Base normativa e precedentes
- Lei 9.249/1995 — Disciplina o lucro presumido e suas alíquotas, incluindo o regime reduzido para exportações.
- Lei Complementar 224/2025 — Estabelece a majoração contestada; aplicação suspensa provisoriamente.
- Art. 150, CF/88 — Princípio da legalidade tributária e proibição de efeito confiscatório.
- Art. 5º, CF/88 — Direito de propriedade e não privação senão por justa causa.
- Jurisprudência consolidada do STF e STJ — Reconhecem que reformas tributárias devem observar transições razoáveis e não podem gerar oneração desproporcional em curto prazo.
- Súmula 323, STJ — Não cabe execução fiscal de crédito tributário cuja certeza é questionada em ação de controle de constitucionalidade.
Impacto prático
Para empresas exportadoras e de comércio exterior:
- Manutenção, por ora, das alíquotas anteriores de lucro presumido, evitando aumento imediato da carga tributária.
- Possibilidade de impugnar lançamentos tributários que já tenham incorporado a majoração durante o período de trâmite da ação.
- Necessidade de monitorar a evolução do processo no TRF-5 e eventual recurso ao STJ ou STF.
Para o Poder Público (Receita Federal):
- Impossibilidade de cobrar a majoração durante a vigência da suspensão liminar.
- Potencial necessidade de devolução de valores já recolhidos, caso a majoração seja declarada inválida.
Para a política tributária:
- Atraso na implementação da reforma fiscal prevista na Lei Complementar 224/2025 no aspecto do lucro presumido.

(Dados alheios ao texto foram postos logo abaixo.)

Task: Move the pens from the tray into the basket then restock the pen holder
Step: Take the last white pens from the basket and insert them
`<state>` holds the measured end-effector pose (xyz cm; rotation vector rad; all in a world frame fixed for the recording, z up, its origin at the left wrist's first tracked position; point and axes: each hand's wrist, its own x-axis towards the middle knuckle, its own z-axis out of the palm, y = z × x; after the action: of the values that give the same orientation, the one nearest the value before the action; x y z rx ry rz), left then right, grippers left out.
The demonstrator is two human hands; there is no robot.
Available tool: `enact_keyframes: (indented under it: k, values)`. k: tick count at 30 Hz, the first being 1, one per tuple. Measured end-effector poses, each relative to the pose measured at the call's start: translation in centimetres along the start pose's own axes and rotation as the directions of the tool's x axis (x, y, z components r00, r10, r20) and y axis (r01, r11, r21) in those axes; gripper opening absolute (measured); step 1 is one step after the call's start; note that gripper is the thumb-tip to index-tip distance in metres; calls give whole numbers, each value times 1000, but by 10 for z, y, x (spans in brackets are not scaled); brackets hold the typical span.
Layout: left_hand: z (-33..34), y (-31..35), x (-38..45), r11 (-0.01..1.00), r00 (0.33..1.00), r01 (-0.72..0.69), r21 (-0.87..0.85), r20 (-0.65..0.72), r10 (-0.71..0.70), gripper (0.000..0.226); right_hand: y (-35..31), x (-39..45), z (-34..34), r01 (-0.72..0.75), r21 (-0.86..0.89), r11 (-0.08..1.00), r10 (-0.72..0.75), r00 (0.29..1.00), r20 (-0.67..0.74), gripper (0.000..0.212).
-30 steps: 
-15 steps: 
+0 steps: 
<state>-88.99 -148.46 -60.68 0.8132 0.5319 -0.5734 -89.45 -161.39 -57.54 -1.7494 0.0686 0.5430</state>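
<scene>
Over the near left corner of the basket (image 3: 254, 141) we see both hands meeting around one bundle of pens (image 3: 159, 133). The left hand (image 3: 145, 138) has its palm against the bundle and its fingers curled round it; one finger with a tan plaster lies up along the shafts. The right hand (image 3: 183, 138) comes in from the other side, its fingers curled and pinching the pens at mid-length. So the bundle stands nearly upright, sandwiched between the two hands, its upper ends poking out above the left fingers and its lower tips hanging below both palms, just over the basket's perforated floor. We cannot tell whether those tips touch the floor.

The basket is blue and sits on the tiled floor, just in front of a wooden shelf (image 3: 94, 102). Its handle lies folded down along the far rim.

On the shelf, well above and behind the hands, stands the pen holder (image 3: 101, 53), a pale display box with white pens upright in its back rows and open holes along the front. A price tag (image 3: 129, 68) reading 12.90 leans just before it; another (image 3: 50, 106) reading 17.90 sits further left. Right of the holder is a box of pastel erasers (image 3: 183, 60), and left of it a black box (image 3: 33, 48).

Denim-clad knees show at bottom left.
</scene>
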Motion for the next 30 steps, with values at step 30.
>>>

- Pressão para que o Congresso revise a norma ou que o Executivo negocie transição mais amena.
O que observar
A suspensão liminar não é irreversível; cabe ao TRF-5 cassá-la se julgar inadequada ou se a situação fática mudar. Advogados representando empresas afetadas devem: (1) acompanhar assiduamente a data de julgamento do mérito; (2) preparar arrazoado técnico com dados de impacto econômico-financeiro; (3) considerar eventual recurso ao STJ ou pedido de extensão da suspensão para outras turmas, caso necessário; (4) revisar obrigações acessórias já cumpridas sob a majoração, para fins de compensação ou restituição.
O precedente também sinaliza que outras normas da Lei Complementar 224/2025 poderão sofrer contestações similares, especialmente as que alterem regimes tributários consolidados sem transição. Magistrados de primeira instância que recebam medidas cautelares sobre o mesmo tema devem considerar a tendência do TRF-5.
Último ponto: a decisão liminar não prejudica eventual negociação política ou consensual entre contribuintes e Fisco sobre cronograma de aplicação da majoração.